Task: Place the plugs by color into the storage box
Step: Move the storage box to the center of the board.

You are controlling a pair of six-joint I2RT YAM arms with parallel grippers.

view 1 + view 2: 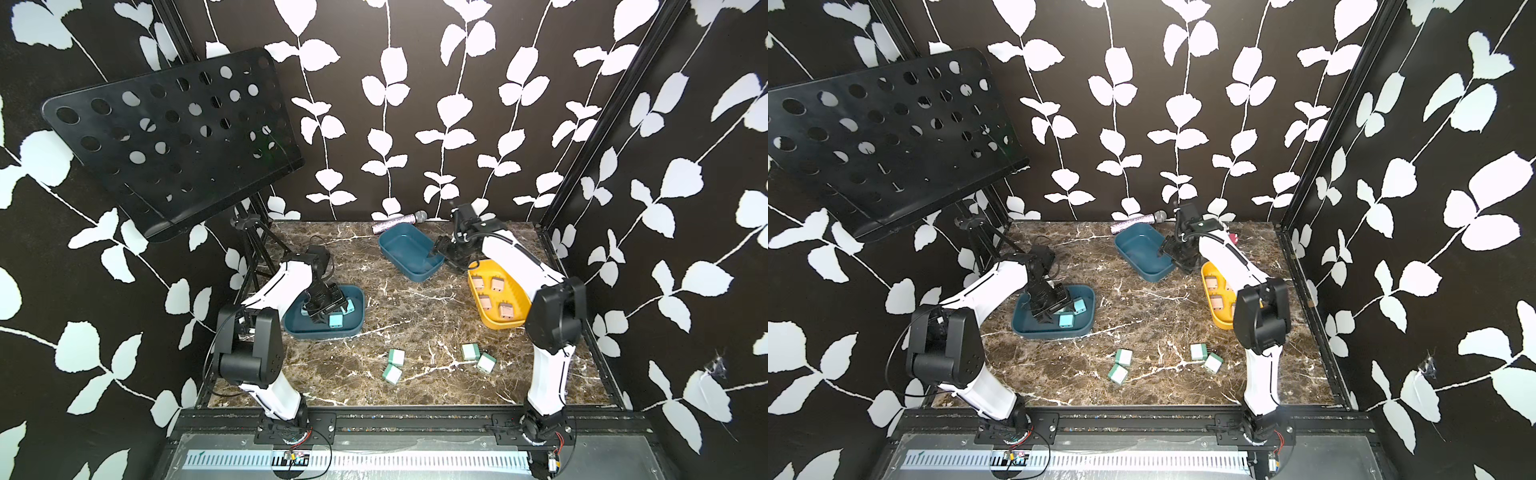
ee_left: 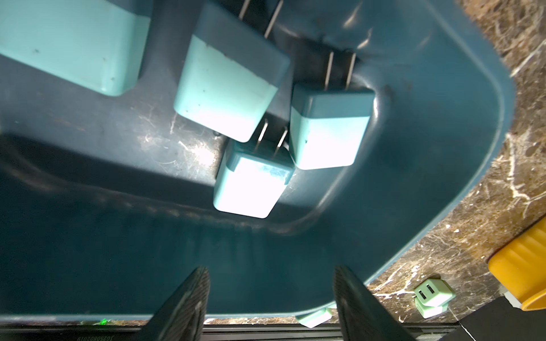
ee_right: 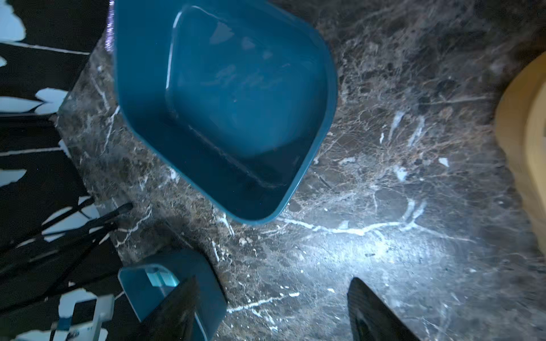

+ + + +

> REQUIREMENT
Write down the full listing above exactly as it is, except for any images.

> EXPECTED ANSWER
Task: Place the plugs by color into the storage box
Step: Move the storage box to the center of the board.

You are controlling a pair of six-joint I2RT YAM arms with parallel grippers.

view 1 + view 2: 
ee_left: 
ee_right: 

This exercise has nothing more to it.